- TASK DIRECTIONS: Your answer is the lines below, exactly, from the one that contains "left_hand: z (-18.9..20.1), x" through the one that contains "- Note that", both included.

[DATA SUPPLIED — start]

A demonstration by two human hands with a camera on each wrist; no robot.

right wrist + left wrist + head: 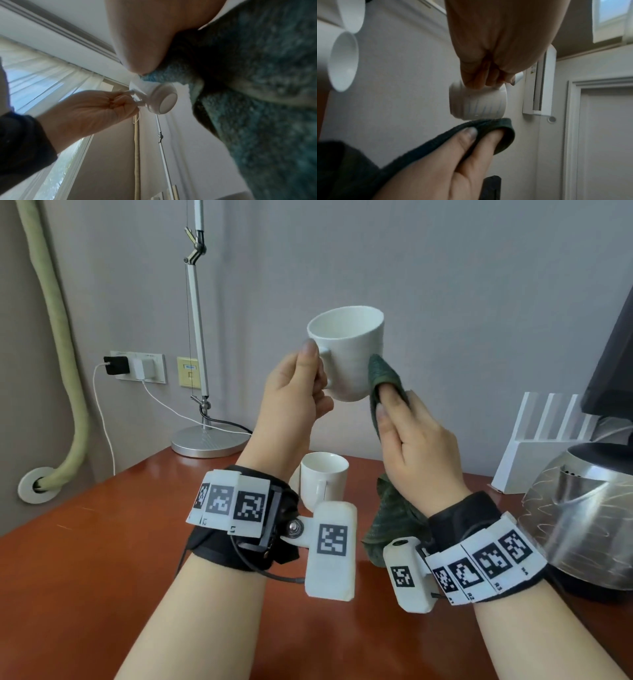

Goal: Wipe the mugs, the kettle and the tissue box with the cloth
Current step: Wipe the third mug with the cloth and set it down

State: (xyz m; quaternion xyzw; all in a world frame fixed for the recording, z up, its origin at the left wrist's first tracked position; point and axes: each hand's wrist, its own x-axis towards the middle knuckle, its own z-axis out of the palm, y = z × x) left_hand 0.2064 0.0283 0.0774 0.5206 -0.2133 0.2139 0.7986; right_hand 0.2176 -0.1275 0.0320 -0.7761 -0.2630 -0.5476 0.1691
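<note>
My left hand (301, 386) holds a white mug (349, 350) by its handle, raised above the table and tilted a little. My right hand (407, 436) grips a dark green cloth (383, 378) and presses a fold of it against the mug's right side. The rest of the cloth (394, 515) hangs down below my right wrist. A second white mug (323, 477) stands upright on the table under my hands. The shiny steel kettle (582, 508) stands at the right edge. In the left wrist view the held mug (477, 104) rests on the cloth (488, 125). The tissue box is not in view.
A desk lamp with a round metal base (205, 443) stands at the back left of the red-brown table (102, 542). A white slotted rack (548, 436) and a dark object (613, 364) are at the back right. Chargers sit in the wall sockets (137, 366).
</note>
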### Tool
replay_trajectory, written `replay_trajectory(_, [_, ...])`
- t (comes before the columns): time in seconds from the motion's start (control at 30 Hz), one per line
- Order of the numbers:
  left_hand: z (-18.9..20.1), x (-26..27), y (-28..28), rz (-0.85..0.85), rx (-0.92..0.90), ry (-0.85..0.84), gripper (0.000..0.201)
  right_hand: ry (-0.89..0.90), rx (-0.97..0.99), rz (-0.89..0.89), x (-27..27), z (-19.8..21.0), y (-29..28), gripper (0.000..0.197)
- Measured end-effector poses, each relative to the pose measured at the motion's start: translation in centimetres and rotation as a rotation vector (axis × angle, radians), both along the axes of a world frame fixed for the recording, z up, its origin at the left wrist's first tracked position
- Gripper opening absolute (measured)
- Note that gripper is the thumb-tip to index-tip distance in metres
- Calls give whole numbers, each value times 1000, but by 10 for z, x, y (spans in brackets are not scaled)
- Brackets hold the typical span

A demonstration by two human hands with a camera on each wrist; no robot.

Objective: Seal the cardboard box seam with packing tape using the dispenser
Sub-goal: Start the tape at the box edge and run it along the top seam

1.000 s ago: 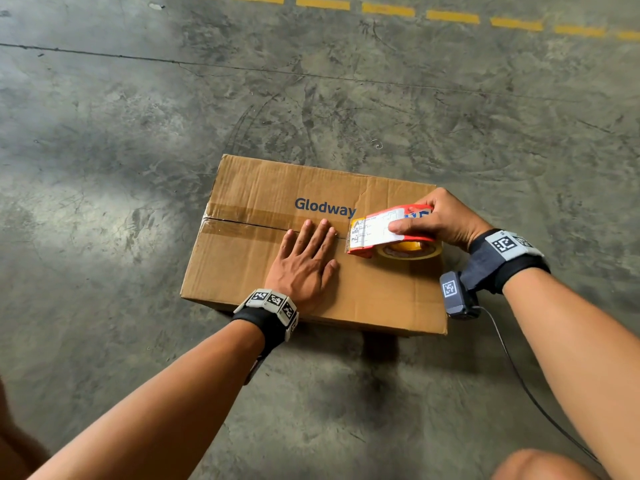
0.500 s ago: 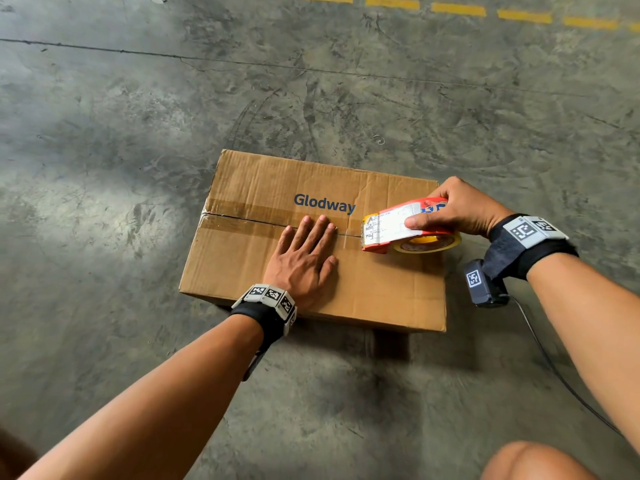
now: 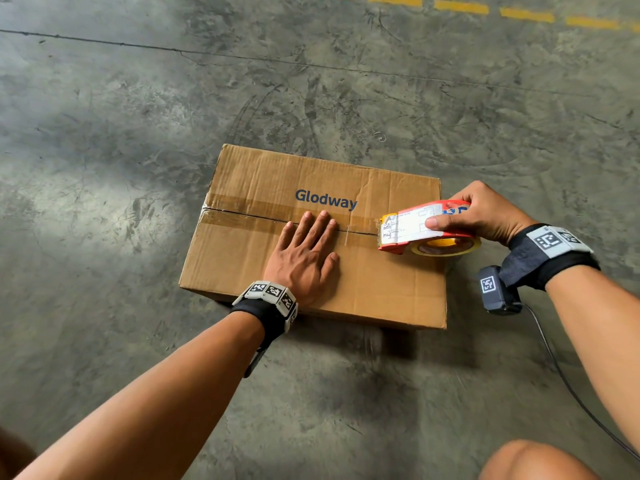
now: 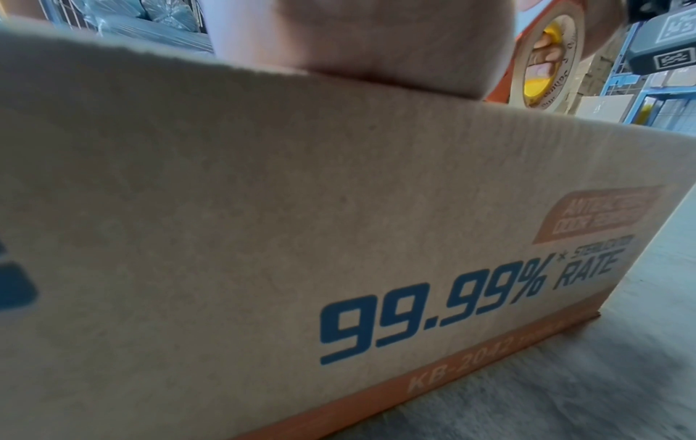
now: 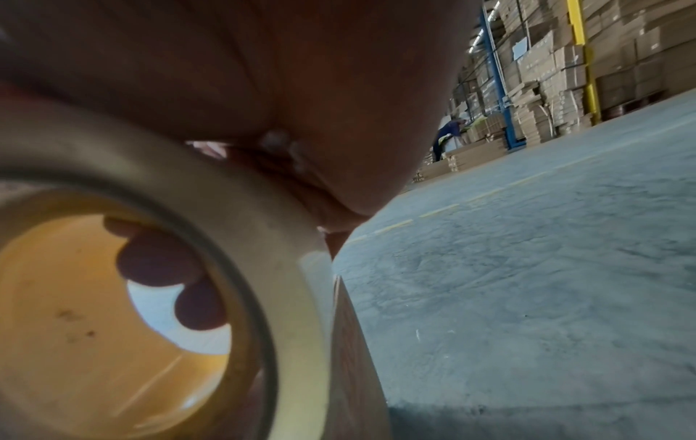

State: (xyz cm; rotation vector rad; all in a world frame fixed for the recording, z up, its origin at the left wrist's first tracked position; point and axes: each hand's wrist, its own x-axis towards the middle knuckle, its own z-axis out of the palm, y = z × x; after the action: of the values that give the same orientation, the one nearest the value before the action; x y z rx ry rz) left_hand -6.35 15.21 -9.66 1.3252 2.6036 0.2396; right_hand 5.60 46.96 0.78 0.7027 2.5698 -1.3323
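Left of the cardboard box (image 3: pixel 270 181) I have bare concrete floor (image 3: pixel 104 168), wide open out to the frame edge. Box sits flat on the floor, flaps closed, contents not visible. Top reads "Glodway"; the near side panel in the left wrist view (image 4: pixel 263 208) reads "99.99%" and "RATE".

Center seam (image 3: pixel 242 215) runs left to right across the top. A glossy strip of packing tape (image 3: pixel 239 202) covers it from the left edge to about the middle of the lid; whether it reaches further right I can't tell.

My left hand (image 3: pixel 304 258) lies palm down on the near flap, fingers (image 3: pixel 313 226) straight and close together, tips right at the seam. It presses flat and grips nothing. Wrist hangs over the near top edge.

Right of that, a short stretch of seam, then the tape dispenser (image 3: pixel 415 225): red body, white label, front end touching the lid on the seam line near the box's right edge. The tape roll (image 3: pixel 446 247) overhangs that edge.

My right hand (image 3: pixel 485 213) is curled around the dispenser from above, thumb on the label. The right wrist view shows its fingertips (image 5: pixel 158 262) through the roll's yellow core (image 5: pixel 75 312), clamped on the far side.

Right of the box: open floor again. Far back, dashed yellow floor line (image 3: pixel 460 6), stacked cartons on racking (image 5: pixel 565 74), a person (image 5: pixel 446 137) bent over there, well apart from my work area.
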Motion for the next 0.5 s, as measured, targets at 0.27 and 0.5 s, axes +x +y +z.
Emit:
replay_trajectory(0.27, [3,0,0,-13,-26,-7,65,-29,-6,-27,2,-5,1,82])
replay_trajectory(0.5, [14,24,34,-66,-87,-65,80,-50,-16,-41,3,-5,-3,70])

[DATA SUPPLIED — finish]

- WRITTEN REPLY:
  left_hand: z (-18.9..20.1), x (-26..27), y (-28..28), rz (-0.85..0.85), rx (-0.92..0.90), ry (-0.85..0.84), gripper (0.000..0.201)
  right_hand: ry (-0.89..0.90), rx (-0.97..0.99), rz (-0.89..0.89), x (-27..27), z (-19.8..21.0), y (-29..28), gripper (0.000..0.197)
- Measured end-effector poses, each relative to the pose measured at the motion's start: translation in centimetres and rotation as a rotation vector (axis × angle, radians), both along the axes of a world frame fixed for the recording, z up, its origin at the left wrist's first tracked position
- Gripper opening absolute (measured)
- Note that gripper is the thumb-tip to index-tip distance in metres

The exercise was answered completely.